Las siete de la mañana. Era un día de perros. La lluvia helada caía desde el alba. La clínica de salud en el área de urgencias médicas estaba desierta. Era atendida por el médico de base y una enfermera.
—Enfermera. Dijo con voz grave el médico.
—Dígame.
—Por favor ponga agua a calentar.
—¿Para?
—¿No le caería bien un café calientito? Se hace uno y de paso me lo hace a mí.
—Hágaselo usted. Soy enfermera, no su sirvienta.
Si llegaba un herido lo atendían en profundo silencio, sin dirigirse la palabra. Tenían meses y solo se hablaban si era necesario, por ejemplo, cuando pasaba el señor director, ambos bromeaban y sonreían.
Ese día, el tiempo no estaba de buenas, y el médico menos, el desprecio de la enfermera había colmado su importancia personal. «solo le daré un susto a la enana». Ella también estaba de malas. Casi para llegar a la clínica pasó velozmente un auto y levantó una cortina de agua que la empapó.

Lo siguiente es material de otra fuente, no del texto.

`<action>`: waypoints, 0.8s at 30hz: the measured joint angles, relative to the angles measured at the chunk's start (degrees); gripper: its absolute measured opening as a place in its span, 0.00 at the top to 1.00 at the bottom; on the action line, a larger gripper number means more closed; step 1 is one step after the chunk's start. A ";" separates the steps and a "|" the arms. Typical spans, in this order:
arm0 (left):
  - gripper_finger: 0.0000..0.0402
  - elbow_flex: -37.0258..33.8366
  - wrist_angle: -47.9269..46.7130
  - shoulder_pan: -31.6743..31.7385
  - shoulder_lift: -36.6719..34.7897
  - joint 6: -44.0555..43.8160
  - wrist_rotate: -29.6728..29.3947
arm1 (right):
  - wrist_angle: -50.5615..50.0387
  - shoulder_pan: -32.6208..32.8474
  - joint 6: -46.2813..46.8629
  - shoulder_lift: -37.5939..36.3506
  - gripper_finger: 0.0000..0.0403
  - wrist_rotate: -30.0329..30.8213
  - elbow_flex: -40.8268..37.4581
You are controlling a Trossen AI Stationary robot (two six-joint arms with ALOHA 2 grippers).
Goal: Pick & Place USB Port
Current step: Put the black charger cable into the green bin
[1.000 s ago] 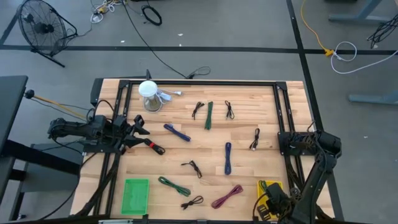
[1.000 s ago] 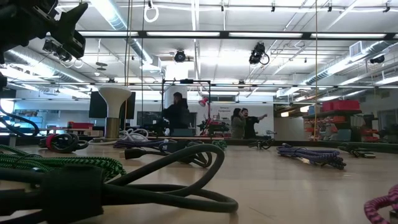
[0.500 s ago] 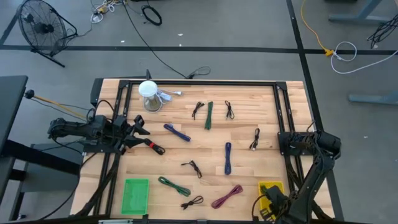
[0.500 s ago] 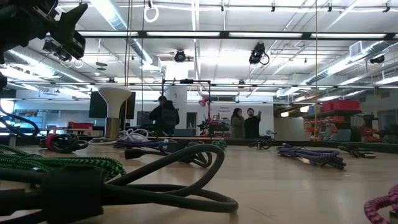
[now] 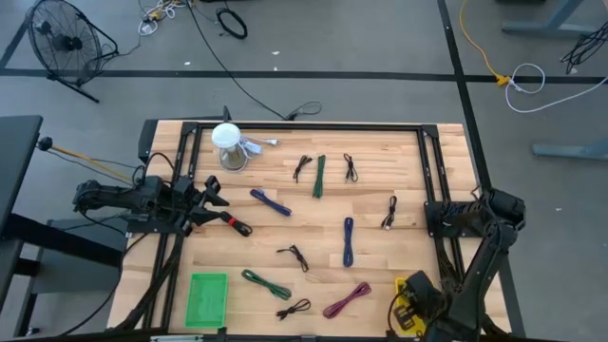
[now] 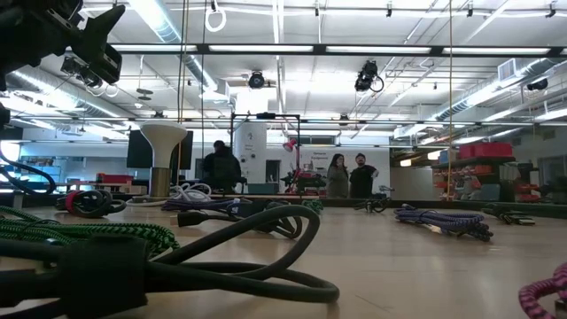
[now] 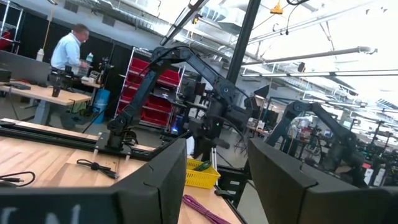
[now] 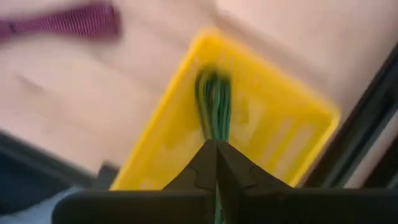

Le dieron ganas de orinar. Los baños estaban hasta el fondo del servicio, a un lado del botiquín de instrumental y medicinas. Lo que más le molestaba era pasar frente al médico, que era mal encarado. Bigotudo y con el pelo siempre parado. Pasó sin mirarlo. En el wáter aprovecharía para cambiarse las medias y los zapatos.
Cuando quiso gritar, la mano cerró su boca; hábil, bajó su ropa interior «¡Vas a saber lo que es un hombre! Te quitaré la cara de seria que siempre tienes conmigo. Veras que de hoy en adelante me respetarás, sonreirás; y dejaremos de ser comidilla» El agua arreció, truenos lejanos. Dentro, el forcejeo fue substituido por caricias y besos. No llegó urgencia alguna.
A diario, sobre el escritorio del médico, aparecía en el florero un clavel rojo y en la mesita de ella, escondido entre la papelería un sobre y dentro, una barra de chocolate. Tomaban café en silencio, pero había un parloteo con los ojos que era un jardín en floración.